----- DATA SHOWN -----
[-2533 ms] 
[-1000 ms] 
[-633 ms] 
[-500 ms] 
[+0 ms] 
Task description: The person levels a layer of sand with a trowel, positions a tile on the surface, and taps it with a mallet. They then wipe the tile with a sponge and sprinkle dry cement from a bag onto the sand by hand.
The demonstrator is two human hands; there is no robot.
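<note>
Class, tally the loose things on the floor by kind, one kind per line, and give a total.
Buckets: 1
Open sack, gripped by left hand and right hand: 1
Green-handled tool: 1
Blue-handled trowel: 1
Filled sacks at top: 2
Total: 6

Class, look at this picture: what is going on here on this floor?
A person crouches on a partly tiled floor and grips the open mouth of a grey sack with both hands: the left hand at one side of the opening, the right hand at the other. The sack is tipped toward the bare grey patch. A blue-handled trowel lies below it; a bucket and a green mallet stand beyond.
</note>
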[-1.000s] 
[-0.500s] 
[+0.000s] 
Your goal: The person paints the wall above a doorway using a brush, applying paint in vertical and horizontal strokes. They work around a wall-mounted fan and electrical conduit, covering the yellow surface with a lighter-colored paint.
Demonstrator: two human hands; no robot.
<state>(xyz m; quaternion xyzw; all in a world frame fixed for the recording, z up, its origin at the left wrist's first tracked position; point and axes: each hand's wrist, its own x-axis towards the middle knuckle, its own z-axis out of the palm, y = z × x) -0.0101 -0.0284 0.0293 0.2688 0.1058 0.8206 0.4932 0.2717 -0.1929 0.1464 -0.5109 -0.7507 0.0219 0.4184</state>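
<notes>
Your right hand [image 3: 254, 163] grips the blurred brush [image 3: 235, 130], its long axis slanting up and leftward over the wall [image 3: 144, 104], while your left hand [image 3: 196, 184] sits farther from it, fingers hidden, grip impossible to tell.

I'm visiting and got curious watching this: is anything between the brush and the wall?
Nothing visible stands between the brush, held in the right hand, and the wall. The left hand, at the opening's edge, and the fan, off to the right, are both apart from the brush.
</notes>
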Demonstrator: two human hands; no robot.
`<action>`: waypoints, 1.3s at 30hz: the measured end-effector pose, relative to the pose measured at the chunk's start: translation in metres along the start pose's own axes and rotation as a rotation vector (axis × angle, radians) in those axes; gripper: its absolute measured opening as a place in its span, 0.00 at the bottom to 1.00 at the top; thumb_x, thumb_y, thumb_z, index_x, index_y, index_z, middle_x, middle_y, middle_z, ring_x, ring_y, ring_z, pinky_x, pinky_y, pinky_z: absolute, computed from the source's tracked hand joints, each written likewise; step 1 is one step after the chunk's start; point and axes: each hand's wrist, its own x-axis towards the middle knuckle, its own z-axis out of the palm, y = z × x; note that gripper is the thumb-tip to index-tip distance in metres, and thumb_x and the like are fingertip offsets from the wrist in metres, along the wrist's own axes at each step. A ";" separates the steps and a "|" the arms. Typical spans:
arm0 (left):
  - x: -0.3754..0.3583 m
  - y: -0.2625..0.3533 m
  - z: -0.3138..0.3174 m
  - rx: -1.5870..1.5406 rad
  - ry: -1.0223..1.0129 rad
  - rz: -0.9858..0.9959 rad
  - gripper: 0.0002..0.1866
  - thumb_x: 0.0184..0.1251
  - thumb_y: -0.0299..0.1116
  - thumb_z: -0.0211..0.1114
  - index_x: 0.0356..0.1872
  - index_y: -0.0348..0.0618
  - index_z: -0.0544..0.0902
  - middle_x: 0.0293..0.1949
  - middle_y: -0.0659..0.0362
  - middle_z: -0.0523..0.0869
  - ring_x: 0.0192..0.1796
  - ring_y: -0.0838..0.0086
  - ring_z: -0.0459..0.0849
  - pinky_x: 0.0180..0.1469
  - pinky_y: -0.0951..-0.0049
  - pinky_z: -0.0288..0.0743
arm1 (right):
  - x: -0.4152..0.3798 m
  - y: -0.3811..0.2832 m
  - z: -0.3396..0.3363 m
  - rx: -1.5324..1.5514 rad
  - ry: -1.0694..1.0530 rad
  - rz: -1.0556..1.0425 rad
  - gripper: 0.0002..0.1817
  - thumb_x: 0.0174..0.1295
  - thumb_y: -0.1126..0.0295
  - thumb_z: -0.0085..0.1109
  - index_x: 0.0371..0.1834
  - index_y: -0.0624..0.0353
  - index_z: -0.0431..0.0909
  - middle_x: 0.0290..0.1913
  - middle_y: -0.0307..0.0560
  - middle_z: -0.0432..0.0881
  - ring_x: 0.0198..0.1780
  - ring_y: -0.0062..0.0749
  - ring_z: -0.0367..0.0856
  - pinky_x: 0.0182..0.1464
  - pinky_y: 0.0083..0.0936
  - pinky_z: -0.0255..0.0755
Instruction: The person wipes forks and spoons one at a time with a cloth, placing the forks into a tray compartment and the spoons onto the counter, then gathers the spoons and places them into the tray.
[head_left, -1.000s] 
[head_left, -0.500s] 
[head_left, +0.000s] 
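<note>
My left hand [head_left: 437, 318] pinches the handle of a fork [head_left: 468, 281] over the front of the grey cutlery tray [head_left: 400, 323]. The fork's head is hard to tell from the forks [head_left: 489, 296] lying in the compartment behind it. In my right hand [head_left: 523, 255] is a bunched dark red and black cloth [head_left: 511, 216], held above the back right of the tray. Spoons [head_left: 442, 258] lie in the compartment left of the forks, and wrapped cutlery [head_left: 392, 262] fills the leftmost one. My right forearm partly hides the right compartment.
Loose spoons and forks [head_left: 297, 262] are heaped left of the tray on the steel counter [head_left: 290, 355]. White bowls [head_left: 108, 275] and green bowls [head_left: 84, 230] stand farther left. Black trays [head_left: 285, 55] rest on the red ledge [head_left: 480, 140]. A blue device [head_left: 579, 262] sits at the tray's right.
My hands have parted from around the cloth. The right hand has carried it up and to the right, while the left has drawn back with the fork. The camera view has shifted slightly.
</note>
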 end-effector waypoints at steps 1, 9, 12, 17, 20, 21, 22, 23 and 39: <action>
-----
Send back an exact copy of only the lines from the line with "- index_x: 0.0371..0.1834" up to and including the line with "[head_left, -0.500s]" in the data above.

  - index_x: 0.0371..0.1834
  - index_y: -0.0624..0.0353
  - index_z: -0.0431..0.0909
  - middle_x: 0.0290..0.1913
  - middle_y: -0.0307..0.0560
  - middle_z: -0.0432..0.0881
  - ring_x: 0.0198..0.1780
  - ring_y: -0.0062..0.0749
  - ring_z: -0.0367..0.0856
  - pinky_x: 0.0182..0.1464
  - pinky_y: 0.0083..0.0936
  - pinky_z: -0.0255..0.0755
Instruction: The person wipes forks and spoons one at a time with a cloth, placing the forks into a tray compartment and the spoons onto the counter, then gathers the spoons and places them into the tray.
[head_left, -1.000s] 
[head_left, -0.500s] 

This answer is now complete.